▶ [WORK REQUEST] Each record below is to be set down again precisely.

▶ [GIVEN DATA]
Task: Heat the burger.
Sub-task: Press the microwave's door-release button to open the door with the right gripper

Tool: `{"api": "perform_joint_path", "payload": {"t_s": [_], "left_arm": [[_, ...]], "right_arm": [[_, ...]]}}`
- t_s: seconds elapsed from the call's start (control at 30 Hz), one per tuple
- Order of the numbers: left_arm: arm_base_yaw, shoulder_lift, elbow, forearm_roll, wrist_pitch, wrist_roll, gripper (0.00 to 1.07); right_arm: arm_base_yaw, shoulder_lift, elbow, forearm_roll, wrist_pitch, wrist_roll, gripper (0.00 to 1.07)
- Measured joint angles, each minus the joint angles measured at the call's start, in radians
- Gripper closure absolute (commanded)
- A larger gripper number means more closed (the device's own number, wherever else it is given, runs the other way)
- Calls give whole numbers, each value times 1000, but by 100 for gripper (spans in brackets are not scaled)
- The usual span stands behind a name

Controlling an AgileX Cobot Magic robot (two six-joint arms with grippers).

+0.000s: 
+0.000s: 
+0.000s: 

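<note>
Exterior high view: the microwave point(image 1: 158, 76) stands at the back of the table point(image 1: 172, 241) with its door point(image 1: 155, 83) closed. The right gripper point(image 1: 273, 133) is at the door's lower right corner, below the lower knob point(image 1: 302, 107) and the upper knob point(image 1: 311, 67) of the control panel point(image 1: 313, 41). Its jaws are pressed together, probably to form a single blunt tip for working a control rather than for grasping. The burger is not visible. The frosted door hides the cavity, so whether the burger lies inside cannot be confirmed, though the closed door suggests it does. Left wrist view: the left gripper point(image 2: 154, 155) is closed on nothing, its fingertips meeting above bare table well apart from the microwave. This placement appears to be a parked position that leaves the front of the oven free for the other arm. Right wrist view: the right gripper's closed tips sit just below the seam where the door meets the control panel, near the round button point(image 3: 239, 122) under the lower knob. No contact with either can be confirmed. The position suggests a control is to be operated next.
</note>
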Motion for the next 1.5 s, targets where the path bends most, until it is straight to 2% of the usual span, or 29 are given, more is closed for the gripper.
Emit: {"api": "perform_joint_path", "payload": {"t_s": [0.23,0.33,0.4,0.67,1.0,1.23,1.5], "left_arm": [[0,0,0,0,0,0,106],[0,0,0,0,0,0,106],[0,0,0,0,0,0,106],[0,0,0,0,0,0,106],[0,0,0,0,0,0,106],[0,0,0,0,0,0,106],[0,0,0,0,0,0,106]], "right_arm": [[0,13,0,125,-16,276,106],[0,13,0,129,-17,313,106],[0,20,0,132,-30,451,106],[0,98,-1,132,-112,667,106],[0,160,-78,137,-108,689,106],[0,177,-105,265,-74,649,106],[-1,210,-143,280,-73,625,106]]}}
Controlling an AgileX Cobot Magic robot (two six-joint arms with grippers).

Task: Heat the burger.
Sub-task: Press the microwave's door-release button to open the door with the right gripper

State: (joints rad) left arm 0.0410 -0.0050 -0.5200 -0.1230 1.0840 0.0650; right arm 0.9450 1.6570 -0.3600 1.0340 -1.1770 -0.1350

▶ [RESPONSE TO THIS EXERCISE]
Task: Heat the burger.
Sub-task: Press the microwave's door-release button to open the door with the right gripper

Tool: `{"api": "perform_joint_path", "payload": {"t_s": [_], "left_arm": [[_, ...]], "right_arm": [[_, ...]]}}`
- t_s: seconds elapsed from the call's start (control at 30 Hz), one per tuple
- Order of the numbers: left_arm: arm_base_yaw, shoulder_lift, elbow, forearm_roll, wrist_pitch, wrist_roll, gripper (0.00 to 1.07); right_arm: arm_base_yaw, shoulder_lift, elbow, forearm_roll, wrist_pitch, wrist_roll, gripper (0.00 to 1.07)
- Measured joint angles, each minus the joint angles measured at the call's start, in radians
- Gripper closure absolute (commanded)
- A larger gripper number means more closed (the device's own number, wherever else it is given, runs the other way)
- Calls give whole numbers, each value times 1000, but by 100 for gripper (spans in brackets are not scaled)
- The usual span stands behind a name

Controlling an AgileX Cobot Magic robot (two six-joint arms with grippers).

+0.000s: 
+0.000s: 
+0.000s: 

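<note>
Exterior high view: the microwave point(image 1: 158, 76) stands at the back of the table point(image 1: 172, 241) with its door point(image 1: 155, 83) closed. The right gripper point(image 1: 273, 133) is at the door's lower right corner, below the lower knob point(image 1: 302, 107) and the upper knob point(image 1: 311, 67) of the control panel point(image 1: 313, 41). Its jaws are pressed together, probably to form a single blunt tip for working a control rather than for grasping. The burger is not visible. The frosted door hides the cavity, so whether the burger lies inside cannot be confirmed, though the closed door suggests it does. Left wrist view: the left gripper point(image 2: 154, 155) is closed on nothing, its fingertips meeting above bare table well apart from the microwave. This placement appears to be a parked position that leaves the front of the oven free for the other arm. Right wrist view: the right gripper's closed tips sit just below the seam where the door meets the control panel, near the round button point(image 3: 239, 122) under the lower knob. No contact with either can be confirmed. The position suggests a control is to be operated next.
</note>
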Motion for the next 1.5 s, targets where the path bends most, until it is straight to 2% of the usual span, or 29 are given, more is closed for the gripper.
Emit: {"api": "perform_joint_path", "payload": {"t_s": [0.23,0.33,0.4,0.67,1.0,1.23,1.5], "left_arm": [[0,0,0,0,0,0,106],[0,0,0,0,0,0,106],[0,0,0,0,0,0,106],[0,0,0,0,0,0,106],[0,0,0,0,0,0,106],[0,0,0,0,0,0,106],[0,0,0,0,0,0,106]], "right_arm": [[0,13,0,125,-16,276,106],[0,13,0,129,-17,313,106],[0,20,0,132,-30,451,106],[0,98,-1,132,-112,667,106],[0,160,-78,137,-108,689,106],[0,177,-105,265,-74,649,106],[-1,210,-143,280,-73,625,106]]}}
Controlling an AgileX Cobot Magic robot (two six-joint arms with grippers).

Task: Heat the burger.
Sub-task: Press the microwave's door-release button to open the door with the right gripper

State: (joints rad) left arm 0.0410 -0.0050 -0.5200 -0.1230 1.0840 0.0650; right arm 0.9450 1.6570 -0.3600 1.0340 -1.1770 -0.1350

What was asked now has a complete answer.